Problem to work on: Examine the listing below and state how many of its lines contain the word "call". Write only the number.

Given material:
Content starts

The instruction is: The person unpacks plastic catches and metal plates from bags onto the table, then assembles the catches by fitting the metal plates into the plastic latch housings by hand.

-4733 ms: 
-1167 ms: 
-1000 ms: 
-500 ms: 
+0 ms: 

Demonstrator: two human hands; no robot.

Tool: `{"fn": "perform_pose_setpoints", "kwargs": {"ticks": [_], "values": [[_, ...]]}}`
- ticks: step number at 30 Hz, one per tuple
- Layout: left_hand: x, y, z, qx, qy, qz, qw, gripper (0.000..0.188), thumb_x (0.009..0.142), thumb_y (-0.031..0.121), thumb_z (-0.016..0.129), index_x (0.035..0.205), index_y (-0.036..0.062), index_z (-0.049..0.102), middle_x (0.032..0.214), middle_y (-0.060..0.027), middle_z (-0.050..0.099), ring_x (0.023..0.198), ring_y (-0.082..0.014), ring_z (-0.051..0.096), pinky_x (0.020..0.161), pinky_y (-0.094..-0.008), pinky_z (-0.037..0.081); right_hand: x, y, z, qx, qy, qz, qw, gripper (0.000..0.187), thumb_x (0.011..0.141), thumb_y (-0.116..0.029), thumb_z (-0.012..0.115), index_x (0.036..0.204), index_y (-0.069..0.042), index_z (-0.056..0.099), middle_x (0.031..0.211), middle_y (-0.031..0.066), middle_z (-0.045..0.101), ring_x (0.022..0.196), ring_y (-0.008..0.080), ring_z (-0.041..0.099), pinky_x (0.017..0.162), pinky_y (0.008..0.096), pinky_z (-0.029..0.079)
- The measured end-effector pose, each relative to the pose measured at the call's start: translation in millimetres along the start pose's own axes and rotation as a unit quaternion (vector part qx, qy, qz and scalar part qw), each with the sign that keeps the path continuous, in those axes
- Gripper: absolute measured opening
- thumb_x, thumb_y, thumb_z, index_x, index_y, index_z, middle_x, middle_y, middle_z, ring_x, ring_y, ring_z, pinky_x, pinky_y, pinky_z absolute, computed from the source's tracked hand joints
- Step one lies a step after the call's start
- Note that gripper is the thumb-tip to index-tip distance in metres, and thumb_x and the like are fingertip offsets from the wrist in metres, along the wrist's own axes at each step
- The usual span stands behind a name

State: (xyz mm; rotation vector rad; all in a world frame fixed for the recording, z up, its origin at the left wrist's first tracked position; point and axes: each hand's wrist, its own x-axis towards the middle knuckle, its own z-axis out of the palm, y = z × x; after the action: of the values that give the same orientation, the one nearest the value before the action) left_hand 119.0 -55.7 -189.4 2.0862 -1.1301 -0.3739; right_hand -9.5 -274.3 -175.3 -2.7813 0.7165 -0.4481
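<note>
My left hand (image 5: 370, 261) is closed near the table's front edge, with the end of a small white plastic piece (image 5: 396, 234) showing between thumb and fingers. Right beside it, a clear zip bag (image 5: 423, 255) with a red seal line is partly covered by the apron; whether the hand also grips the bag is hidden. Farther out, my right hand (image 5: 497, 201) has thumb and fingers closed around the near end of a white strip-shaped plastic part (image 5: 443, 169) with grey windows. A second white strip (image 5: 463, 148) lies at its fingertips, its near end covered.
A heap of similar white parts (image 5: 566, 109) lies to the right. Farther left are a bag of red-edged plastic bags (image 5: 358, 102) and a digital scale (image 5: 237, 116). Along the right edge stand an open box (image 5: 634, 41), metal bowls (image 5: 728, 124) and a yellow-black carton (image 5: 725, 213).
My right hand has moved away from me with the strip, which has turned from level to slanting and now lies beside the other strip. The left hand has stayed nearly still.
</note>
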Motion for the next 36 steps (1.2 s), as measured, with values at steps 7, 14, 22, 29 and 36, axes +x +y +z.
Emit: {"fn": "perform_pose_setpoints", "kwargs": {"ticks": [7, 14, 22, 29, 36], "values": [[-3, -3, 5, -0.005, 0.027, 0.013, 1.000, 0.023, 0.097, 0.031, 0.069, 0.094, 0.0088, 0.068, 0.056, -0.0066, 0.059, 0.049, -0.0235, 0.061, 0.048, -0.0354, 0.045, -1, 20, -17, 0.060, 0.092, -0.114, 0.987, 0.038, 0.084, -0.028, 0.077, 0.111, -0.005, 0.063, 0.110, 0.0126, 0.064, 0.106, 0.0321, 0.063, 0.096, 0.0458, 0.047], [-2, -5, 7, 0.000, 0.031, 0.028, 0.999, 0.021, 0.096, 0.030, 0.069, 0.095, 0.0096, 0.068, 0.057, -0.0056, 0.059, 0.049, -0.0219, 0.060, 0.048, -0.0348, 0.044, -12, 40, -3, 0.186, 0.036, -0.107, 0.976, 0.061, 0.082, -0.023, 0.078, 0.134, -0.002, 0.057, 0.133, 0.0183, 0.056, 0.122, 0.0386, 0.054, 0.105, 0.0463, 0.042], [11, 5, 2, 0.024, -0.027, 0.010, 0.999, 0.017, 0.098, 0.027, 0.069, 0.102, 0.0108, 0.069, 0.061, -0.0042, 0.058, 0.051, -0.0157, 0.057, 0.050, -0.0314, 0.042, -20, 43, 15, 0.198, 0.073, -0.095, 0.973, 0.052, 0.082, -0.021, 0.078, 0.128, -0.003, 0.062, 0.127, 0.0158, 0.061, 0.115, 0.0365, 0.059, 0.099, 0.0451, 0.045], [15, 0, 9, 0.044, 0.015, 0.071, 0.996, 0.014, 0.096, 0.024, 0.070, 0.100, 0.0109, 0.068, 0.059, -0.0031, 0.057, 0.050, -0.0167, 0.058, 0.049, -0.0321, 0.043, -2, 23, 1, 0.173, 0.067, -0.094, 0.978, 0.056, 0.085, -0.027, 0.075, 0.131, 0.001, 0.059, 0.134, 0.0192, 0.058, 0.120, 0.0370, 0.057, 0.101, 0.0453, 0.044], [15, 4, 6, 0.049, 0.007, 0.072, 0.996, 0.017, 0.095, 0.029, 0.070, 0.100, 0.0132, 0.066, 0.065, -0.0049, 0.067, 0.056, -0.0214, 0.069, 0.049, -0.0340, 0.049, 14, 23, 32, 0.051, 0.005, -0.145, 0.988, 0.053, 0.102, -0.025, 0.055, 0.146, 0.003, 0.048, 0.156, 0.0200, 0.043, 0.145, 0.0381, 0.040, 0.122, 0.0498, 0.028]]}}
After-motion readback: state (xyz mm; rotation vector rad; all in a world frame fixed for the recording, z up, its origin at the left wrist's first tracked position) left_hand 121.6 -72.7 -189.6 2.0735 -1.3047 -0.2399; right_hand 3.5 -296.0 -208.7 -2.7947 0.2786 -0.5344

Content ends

Answer: 2